There has been an awful lot of navel-gazing about the very silly vocation which is often referred to (mistakenly) as “videogame journalism.” GameDaily seems to be leading the way, having stumbled upon the realization that it’s a shortcut to instant traffic: whine about the gaming press and the gaming press will whine right back with a big ol’ link, dragging readers unwittingly (and often unwillingly) into our ugly little world of PR handshakes and money hats. But their little traffic trick does provide a handy case-in-point for the whole issue — people think the gaming press sucks because the gaming press won’t stop talking about itself. Seriously, peer group! Here is what you need to do:
- Go watch “Capote.”
- Observe Truman Capote’s behavior throughout the film, and the fact that he talks about nothing but himself, and the fact that he is very tiresome.
- Apply Bloom’s taxonomic principle of synthesis re: your own behavior.
I’ll leave it to you sort out step 4 on your own. But hurry, audiences are growing restless.
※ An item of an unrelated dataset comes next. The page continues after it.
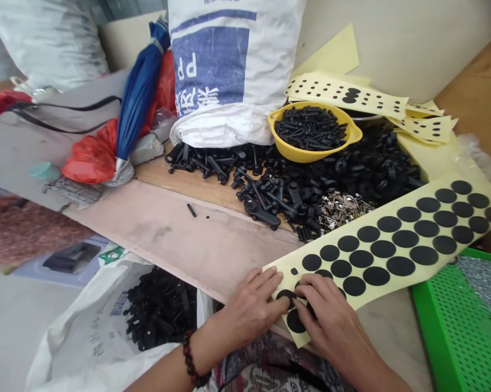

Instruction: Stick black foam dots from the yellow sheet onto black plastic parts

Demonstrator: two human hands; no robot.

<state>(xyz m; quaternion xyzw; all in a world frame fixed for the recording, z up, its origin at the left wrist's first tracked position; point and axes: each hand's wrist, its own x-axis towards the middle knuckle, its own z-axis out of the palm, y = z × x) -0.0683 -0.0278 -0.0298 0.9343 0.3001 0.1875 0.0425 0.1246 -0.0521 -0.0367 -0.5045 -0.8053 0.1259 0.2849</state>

Me, my biggest complaint about game “journalism” is that it isn’t particularly creative. It’s writing about things other people have created. And while that’s all well and good and sometimes perfectly enjoyable, I think my brain is beginning to chafe at the prospect of spending my life writing about the work of others and never doing anything original myself. This is usually where trouble begins, so brace yourselves.
Of course, I’ve gone and created my very first Wikipedia page — writing about someone else’s work in someone else’s communal encyclopedia. This is not what you would call “progress.” I’d like to blame Bryan Lee O’Malley, but I guess I should face facts and accept that it is actually my own stupid fault. Is it so wrong that I take umbrage at the complete lack of Demonhead coverage, well, pretty much anywhere? If loving justice is wrong, etc. etc.
Just kidding about the moneyhats, by the way. But man, my bank account wishes I weren’t.